Worth continues using the platform to drive forward other projects, such as ‘Smile (for Harold)’ (top image), ‘Wellness’, and ‘Economics of the kitchen (an A to Z)’ (pictured above).

The ongoing work, ‘Spectacles’, was started over a year ago when playing with Instagram’s My Story features and sees her collage onto photos from her personal library, to make a repeat pattern for an object. She plans on releasing a free ‘screenshotable’ version of the work, to coincide with her solo show ‘FEED’ at Vane, Newcastle upon Tyne, in August 2018.

Another work, commissioned by Helix Arts, comprises two elements; ‘Herself’, a cast of Worth’s left forearm moulded around a selfie-stick; and ‘FEED’, a performance to video for Instagram showing her eating photos of food taken from her personal Instagram account and printed on rice paper.

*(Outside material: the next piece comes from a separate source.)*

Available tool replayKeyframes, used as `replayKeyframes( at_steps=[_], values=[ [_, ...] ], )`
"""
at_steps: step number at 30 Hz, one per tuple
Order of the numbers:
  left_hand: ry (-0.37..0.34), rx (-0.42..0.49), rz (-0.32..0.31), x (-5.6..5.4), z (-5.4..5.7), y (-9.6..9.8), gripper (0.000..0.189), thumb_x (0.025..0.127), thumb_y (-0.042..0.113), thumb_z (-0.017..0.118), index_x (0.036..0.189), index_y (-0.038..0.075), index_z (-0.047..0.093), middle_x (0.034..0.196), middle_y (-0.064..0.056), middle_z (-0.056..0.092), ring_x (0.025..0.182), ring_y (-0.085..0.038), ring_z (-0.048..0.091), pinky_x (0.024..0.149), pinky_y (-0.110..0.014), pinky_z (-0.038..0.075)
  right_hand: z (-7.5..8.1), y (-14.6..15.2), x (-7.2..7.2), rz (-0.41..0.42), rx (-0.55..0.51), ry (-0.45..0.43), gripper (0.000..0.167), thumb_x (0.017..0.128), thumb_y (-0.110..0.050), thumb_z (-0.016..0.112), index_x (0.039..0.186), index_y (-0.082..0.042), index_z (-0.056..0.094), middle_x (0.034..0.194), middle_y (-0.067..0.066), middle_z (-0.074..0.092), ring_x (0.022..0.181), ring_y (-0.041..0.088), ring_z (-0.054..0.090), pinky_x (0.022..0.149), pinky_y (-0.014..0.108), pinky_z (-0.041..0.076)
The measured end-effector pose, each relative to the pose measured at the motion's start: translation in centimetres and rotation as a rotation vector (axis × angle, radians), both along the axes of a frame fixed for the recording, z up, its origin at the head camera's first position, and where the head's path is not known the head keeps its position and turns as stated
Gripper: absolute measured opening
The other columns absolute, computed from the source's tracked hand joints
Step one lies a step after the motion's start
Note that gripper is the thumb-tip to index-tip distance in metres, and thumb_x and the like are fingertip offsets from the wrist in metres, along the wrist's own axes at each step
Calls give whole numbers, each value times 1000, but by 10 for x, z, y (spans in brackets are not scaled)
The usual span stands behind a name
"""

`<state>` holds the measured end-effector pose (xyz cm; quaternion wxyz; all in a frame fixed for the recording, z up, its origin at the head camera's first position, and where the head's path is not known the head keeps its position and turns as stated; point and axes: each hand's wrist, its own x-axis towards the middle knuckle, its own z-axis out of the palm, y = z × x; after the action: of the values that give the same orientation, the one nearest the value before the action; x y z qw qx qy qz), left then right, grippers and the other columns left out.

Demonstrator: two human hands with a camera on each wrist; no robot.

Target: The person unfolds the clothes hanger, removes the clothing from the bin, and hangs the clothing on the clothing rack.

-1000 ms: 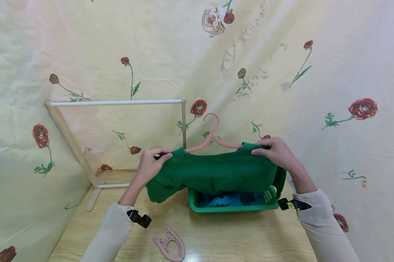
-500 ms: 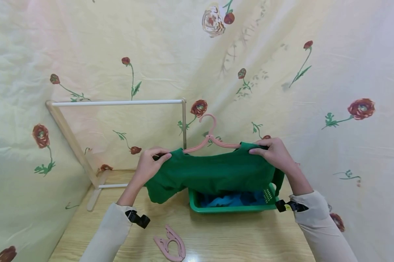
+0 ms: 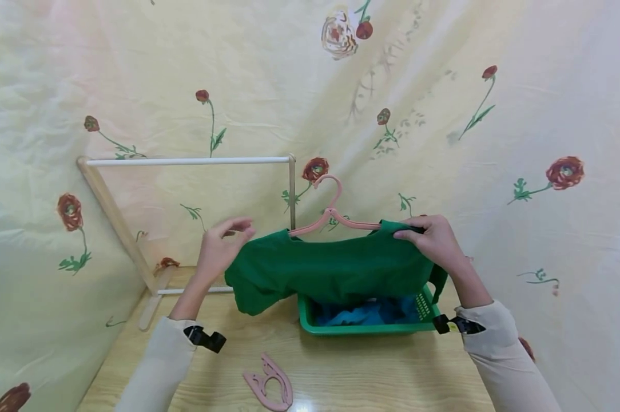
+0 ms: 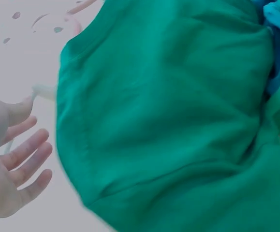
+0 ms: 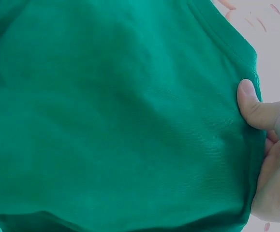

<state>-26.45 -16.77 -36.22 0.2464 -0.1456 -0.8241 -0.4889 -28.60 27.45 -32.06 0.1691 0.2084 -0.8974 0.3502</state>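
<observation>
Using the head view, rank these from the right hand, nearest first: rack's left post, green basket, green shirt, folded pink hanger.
1. Green shirt: pinched by the right hand.
2. Green basket: below the hand and to its left.
3. Folded pink hanger: farther left, in the foreground.
4. Rack's left post: far left.

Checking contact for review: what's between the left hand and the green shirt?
In the left wrist view, a gap separates the left hand from the green shirt; only backdrop and a blurred pale strip show through.
</observation>
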Motion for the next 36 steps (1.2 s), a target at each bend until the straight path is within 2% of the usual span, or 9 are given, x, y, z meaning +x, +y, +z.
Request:
replayKeyframes(
  at_steps=[4,6,9,16,19,22,25,31,36],
  values=[
    [13,97,75,0,10,-25,35,98,22,71,130,8,69,117,-14,72,101,-2,64,88,-20,50,0,0,0,3,4,-5,15,92,-5,74,105,2,79,97,19,77,77,-13,60,70,13,52],
    [33,137,127,0,15,-39,38,97,20,71,133,9,66,118,-15,72,99,5,62,90,-18,52,0,-1,0,3,7,-9,16,92,-5,74,106,2,79,97,19,77,77,-12,59,71,14,52],
    [47,192,224,2,25,-66,41,98,18,70,138,12,62,124,-14,70,103,5,62,99,-22,51,0,-2,2,2,11,-8,16,92,-6,74,106,1,79,97,19,76,77,-12,59,71,14,52],
    [89,300,451,5,44,-131,44,99,15,67,142,14,58,126,-1,66,112,-2,61,99,-21,51,2,-2,5,0,1,1,15,92,-7,74,104,1,79,98,20,76,77,-13,59,71,11,50],
    [87,308,520,8,50,-156,46,100,16,64,145,15,55,125,7,61,121,-7,59,102,-22,49,2,-2,5,7,-5,4,15,92,-6,75,104,2,79,97,20,76,76,-12,60,71,12,51],
    [56,310,571,9,55,-179,49,101,16,63,148,15,52,129,9,57,129,-10,56,105,-23,47,4,-3,6,12,-6,8,15,92,-6,75,104,2,79,95,19,75,76,-9,59,69,14,51],
    [1,319,583,10,59,-198,52,101,16,60,151,16,47,137,6,54,135,-11,52,111,-25,43,6,-4,7,17,-4,9,15,92,-6,75,104,2,79,93,19,74,75,-6,59,67,17,51],
    [-99,331,513,8,65,-226,57,102,12,57,156,16,40,143,6,50,141,-9,46,122,-27,31,6,-2,8,28,-8,3,16,92,-4,74,105,2,79,93,18,74,73,-1,60,65,18,51],
    [-167,210,486,1,65,-241,57,104,15,54,158,14,36,150,-1,48,142,-9,44,115,-14,35,6,1,10,24,-10,0,17,92,-4,74,107,2,78,94,19,74,73,-2,61,67,15,51]
  ],
)
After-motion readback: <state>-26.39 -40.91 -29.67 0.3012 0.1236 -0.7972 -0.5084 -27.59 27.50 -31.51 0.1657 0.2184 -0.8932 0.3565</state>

The piece deals with how people have multiple accounts, or ‘feeds’, on Instagram – something the artist is clearly guilty of herself. 

“I’ve found having an account for my cats quite insightful. We have two Canadian Sphynx [hairless cats]. Becoming a Sphynx owner was like joining a cult; creating @furlessfriends reaffirmed this sense of joining a niche community. It made me reflect on the implications of the trends and online behaviours I explore.”

Such exploration drills deeper in Worth’s academic research. An essay written for Feast Journal, ‘Shared Meals: Instagram as a space for virtual feasting and rites of incorporation’, explores the “coactive process” of building Instagram communities.

Worth is also working on a series of drawings and videos featuring gilding techniques. Other current projects include guest editing an issue of the Journal of Writing in Creative Practice which will feature artists, poets and curators as well as a new work by Worth, and will be accompanied by a series of videos on Instagram. 

Images:
1. Zara Worth, ‘Smile (for Harold)’, 2018. Screenshot from @zara_worth Instagram. Courtesy: the artist.
2. Zara Worth, ‘A drawing made by cutting up my body weight in celery’, 2016. @zara_worth Instagram. Courtesy: the artist.
3. Zara Worth, ‘Economics of the kitchen (an A to Z)’, 2018. Screenshot from @zara_worth Instagram. Courtesy: the artist.
4. Zara Worth, ‘FEED’, performance to video for Instagram with ‘Herself’, cast forearm, 2017. Courtesy: the artist.
5. Zara Worth, ‘FEED’, performance to video for Instagram, 2017. Courtesy: the artist.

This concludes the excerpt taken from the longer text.